November 7, 2013
J.K. Rowling is not going to make a list of “favorite Scottish books” anytime soon
by Michael Elmets
From Robert Burns and Walter Scott to Robert Louis Stevenson, Arthur Conan Doyle, and Hugh MacDiarmid, the list of names associated with Scottish literature is littered with some of the greatest authors ever to write in the English language. And, with novelists and poets like Alasdair Gray, Tom Leonard, A.L. Kennedy, and current U.K. Poet Laureate Carol Ann Duffy, contemporary Scottish literature is not without its fair share of prominent writers.
But unfortunately, for many readers, contemporary Scottish literature begins with Harry Potter and the Sorcerer’s Stone and ends with Harry Potter and the Deathly Hallows. That’s why it was so shocking to see J.K. Rowling’s name excluded from the list of eligible authors in a competition hosted on the Scottish Book Trust’s website “that pits Scotland’s top writers in a public vote to find readers’ ‘favourite Scottish books of the last 50 years’.”
Since publishing her first Harry Potter novel in 1997, She-Who-Must-Not-Be-Named (ok, that joke probably wasn’t worth it) has written six further Harry Potter books in addition to two best-selling novels on the way to becoming one of the highest-grossing authors in history. Rowling’s exclusion from the list of authors eligible in the Scottish Book Trust’s competition reflects both the vibrancy of contemporary Scottish literature and the fact that she just isn’t that great a novelist. To put it in the terms used by Scottish literary critic Stuart Kelley, who helped to assemble the list, “There are a lot of works [included] which expand the novel, books which fundamentally change what a novel does.” More bluntly, “There are 50 better books than [Rowling’s 2012 novel The Casual Vacancy] on that list.”
Voting is open to everyone and ends November 18. The top ten vote-getters will be revealed at the end of November during Book Week Scotland. Below you’ll find a quick look at some of the books that were good enough to make the list.
Less well-known than he should be in the United States, Alasdair Gray is considered by many to be one of the most important contemporary Scottish writers. The publication of Gray’s 1981 “Loosely autobiographical, blackly fantastical” masterpiece Lanark “Changed the landscape of Scottish fiction” and prompted Anthony Burgess to declare him “The most important writer since Sir Walter Scott.” Lanark is now “Widely regarded as the most remarkable and influential Scottish novel of the second half of the twentieth century.”
The only writer to have two books make the list, Iain Banks was a writer of both mainstream fiction and science fiction (his science fiction works were published under the name Iain M. Banks) published 29 books prior to his death in June of this year. The competition’s website refers to The Bridge, which is composed of three intersecting narratives, as “A darkly brilliant novel of self-discovery [on] the cutting edge of experimental fiction.”
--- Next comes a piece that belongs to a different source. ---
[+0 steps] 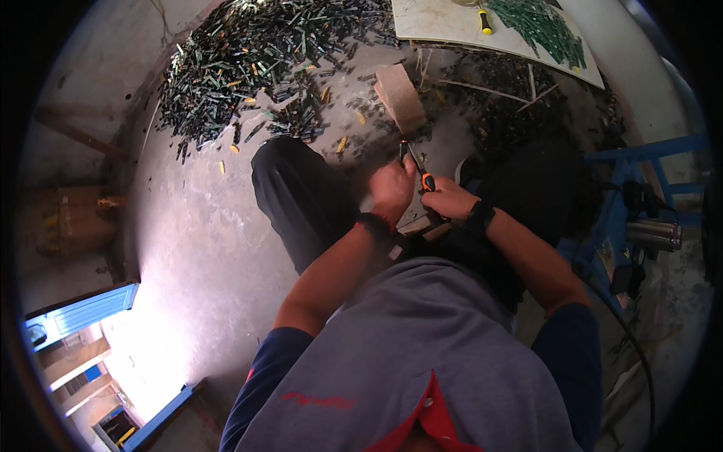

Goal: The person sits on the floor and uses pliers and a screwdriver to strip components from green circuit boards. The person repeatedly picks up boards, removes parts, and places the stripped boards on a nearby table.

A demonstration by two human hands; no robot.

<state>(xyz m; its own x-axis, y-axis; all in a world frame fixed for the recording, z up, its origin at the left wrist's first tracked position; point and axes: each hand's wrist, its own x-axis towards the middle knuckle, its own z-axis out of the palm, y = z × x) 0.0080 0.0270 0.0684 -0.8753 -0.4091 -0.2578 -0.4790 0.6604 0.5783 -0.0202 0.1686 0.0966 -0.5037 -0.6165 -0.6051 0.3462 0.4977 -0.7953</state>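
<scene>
My right hand (449, 200) is closed round the orange-and-black handle of what looks like a screwdriver (428, 181), its thin shaft slanting up and left. Close beside that shaft, my left hand (393, 184) is closed, fingers pinched on a small dark strip (404, 149) that shows above the fingertips. Exactly what this strip is stays too small to make out. Both hands are between my knees, just in front of a tan block-shaped piece (401, 98) on the floor.
A big pile of green and dark strips (226, 83) with some yellow bits covers the far-left floor. At far right, a pale board table (437, 22) bears green strips (538, 30) and a yellow-and-black handled tool (484, 22). A blue metal frame (651, 151) and a cable (633, 339) are on my right.
</scene>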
There is a long tradition of Scottish crime writing and the list of novels nominated for the Scottish Book Trust’s competition reflects that. Perhaps less well-known than fellow Scottish crime-writer Iain Rankin, Glaswegian novelist Denise Mina has used the crime novel as “A scalpel to analyse contemporary society.” To quote Stuart Kelly, “She is more like Zola than Christie” and “Her debut, Garnethill, [looks] stonily at sexual abuse, psychotherapy, cover-ups and the disconnection between what is right and what is legal.”
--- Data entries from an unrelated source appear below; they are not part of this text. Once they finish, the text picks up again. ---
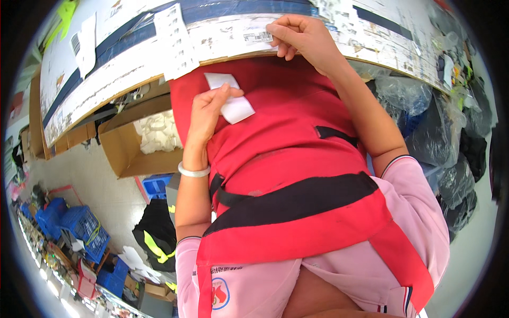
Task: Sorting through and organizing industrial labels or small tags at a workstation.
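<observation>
My left hand (212, 103) is closed in front of the red apron (297, 111), pinching a folded white paper slip (237, 110) between thumb and fingers. Over the near edge of the worn white and blue worktable (212, 37), my right hand (302, 37) is closed, with thumb and forefinger at the corner of a small white barcode label (258, 37). A strip of printed labels (175, 40) lies on the tabletop between the hands' side and the far left, overhanging the near edge.
Another label strip (85, 45) lies at the table's left. Below the table stands an open cardboard box (119, 151) with white contents. Clear and dark plastic bags (429, 127) crowd the right side. Blue crates (85, 228) and a black and yellow garment (156, 233) are at the lower left.
</observation>
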A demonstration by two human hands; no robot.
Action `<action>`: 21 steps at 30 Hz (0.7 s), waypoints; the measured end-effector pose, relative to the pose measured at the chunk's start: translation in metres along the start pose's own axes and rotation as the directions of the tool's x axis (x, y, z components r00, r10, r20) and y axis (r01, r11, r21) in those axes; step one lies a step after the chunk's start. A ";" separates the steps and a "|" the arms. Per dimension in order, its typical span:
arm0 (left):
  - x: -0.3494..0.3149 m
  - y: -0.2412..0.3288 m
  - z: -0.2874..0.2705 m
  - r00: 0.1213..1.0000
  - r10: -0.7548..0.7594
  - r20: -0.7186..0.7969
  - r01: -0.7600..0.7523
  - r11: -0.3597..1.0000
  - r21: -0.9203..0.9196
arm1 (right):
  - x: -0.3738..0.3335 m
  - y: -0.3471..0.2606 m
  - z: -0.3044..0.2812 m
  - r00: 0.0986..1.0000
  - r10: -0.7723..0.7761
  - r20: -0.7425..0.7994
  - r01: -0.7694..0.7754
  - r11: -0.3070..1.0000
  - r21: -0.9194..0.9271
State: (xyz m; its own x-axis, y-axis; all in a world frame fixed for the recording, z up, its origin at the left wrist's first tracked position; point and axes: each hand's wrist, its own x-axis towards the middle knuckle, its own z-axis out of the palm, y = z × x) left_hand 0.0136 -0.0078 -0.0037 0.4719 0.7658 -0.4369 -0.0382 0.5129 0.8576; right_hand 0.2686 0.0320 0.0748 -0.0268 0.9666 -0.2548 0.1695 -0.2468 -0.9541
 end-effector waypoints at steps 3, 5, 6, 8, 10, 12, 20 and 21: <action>-0.002 -0.003 -0.003 0.997 0.067 -0.039 -0.065 0.997 0.047 | -0.010 0.008 -0.040 0.988 -0.057 -0.140 0.058 0.998 0.001; -0.004 -0.002 -0.004 0.999 0.025 -0.046 -0.026 0.999 -0.019 | -0.014 0.016 -0.080 0.948 -0.087 -0.306 0.077 0.996 -0.047; -0.006 0.001 -0.003 0.999 0.034 -0.029 -0.035 0.999 -0.021 | -0.015 0.020 -0.100 0.921 -0.104 -0.376 0.058 0.990 -0.132; -0.003 0.003 -0.001 0.999 0.034 -0.033 -0.036 0.997 -0.066 | -0.015 0.040 -0.130 0.879 -0.127 -0.459 0.027 0.975 -0.219; 0.000 0.006 0.002 0.999 0.025 -0.023 -0.027 0.996 -0.090 | -0.012 0.061 -0.145 0.858 -0.119 -0.500 -0.227 0.785 -0.576; -0.003 0.006 0.000 0.999 0.015 -0.034 -0.019 0.994 -0.112 | -0.011 0.060 -0.145 0.847 -0.141 -0.512 -0.252 0.741 -0.622; -0.061 -0.019 -0.093 0.982 0.092 -0.167 -0.170 0.819 -0.548 | -0.031 0.063 -0.153 0.781 -0.149 -0.607 0.035 0.980 -0.195; -0.069 -0.034 -0.122 0.990 0.119 -0.080 -0.143 0.760 -0.634 | -0.034 0.063 -0.156 0.776 -0.153 -0.612 0.040 0.980 -0.194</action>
State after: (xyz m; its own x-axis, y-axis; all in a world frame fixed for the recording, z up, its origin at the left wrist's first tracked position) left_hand -0.1256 -0.0310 -0.0360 0.3915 0.8503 -0.3518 -0.6550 0.5261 0.5424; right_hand 0.4339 -0.0059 0.0481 0.5565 0.8297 0.0443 0.3563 -0.1901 -0.9148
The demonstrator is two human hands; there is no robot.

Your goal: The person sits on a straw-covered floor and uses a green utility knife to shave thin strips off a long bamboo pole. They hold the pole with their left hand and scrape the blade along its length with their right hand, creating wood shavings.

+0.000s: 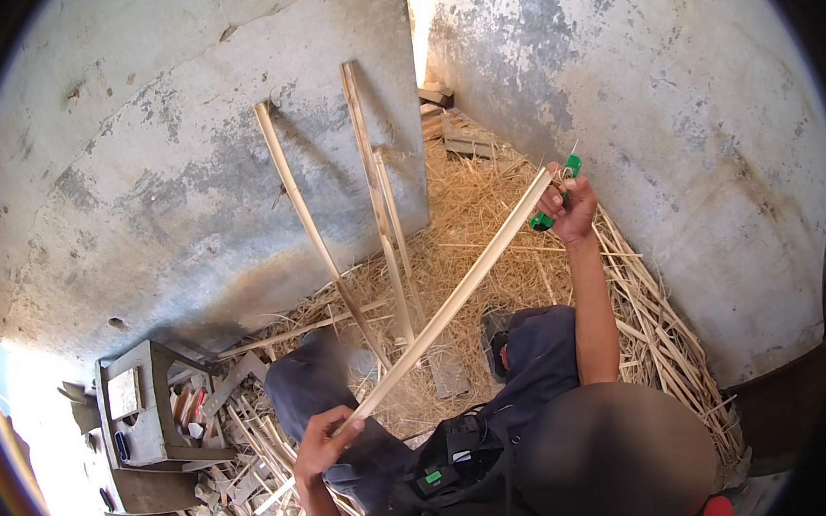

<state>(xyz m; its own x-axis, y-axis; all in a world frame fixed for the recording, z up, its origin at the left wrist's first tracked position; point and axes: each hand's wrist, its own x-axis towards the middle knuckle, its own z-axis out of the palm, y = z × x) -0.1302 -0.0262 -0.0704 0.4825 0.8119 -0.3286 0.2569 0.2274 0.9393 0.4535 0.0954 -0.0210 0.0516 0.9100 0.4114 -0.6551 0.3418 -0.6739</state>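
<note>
A long, pale split wooden strip point(453, 302), possibly bamboo, slants across the middle from low left to high right. My left hand point(322, 442) is closed around its lower end, near my left knee. Up at the far end, my right hand point(572, 208) is closed on a green hand tool point(542, 221) with dark parts and a thin point at its top. The strip's upper tip meets the fingers of that hand; whether they grip it too is hard to see. The tool's exact kind is partly hidden by the fingers.
Several long strips point(295, 191) lean on the left wall point(157, 151). Straw-like shavings point(491, 197) cover the floor. A pile of thin sticks point(670, 337) lies along the right wall point(646, 93). At lower left is a worn wooden stand point(148, 403) with scraps inside.
</note>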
Probably the best-known novelist on the list, Muriel Spark was a towering figure in post-war British fiction prior to her death in 2006. The winner of numerous awards, she was included on the list despite living most of her life outside of Scotland. While Loitering with Intent was the only of her books to make the list, any number of her 21 other novels could easily have been chosen. Set “On the grubby edge of the literary world” of London in 1949, Spark’s “Stiletto-sharp and icicle-cold” novel was short-listed for the 1981 Man Booker Prize.
Michael Elmets is a former Melville House intern.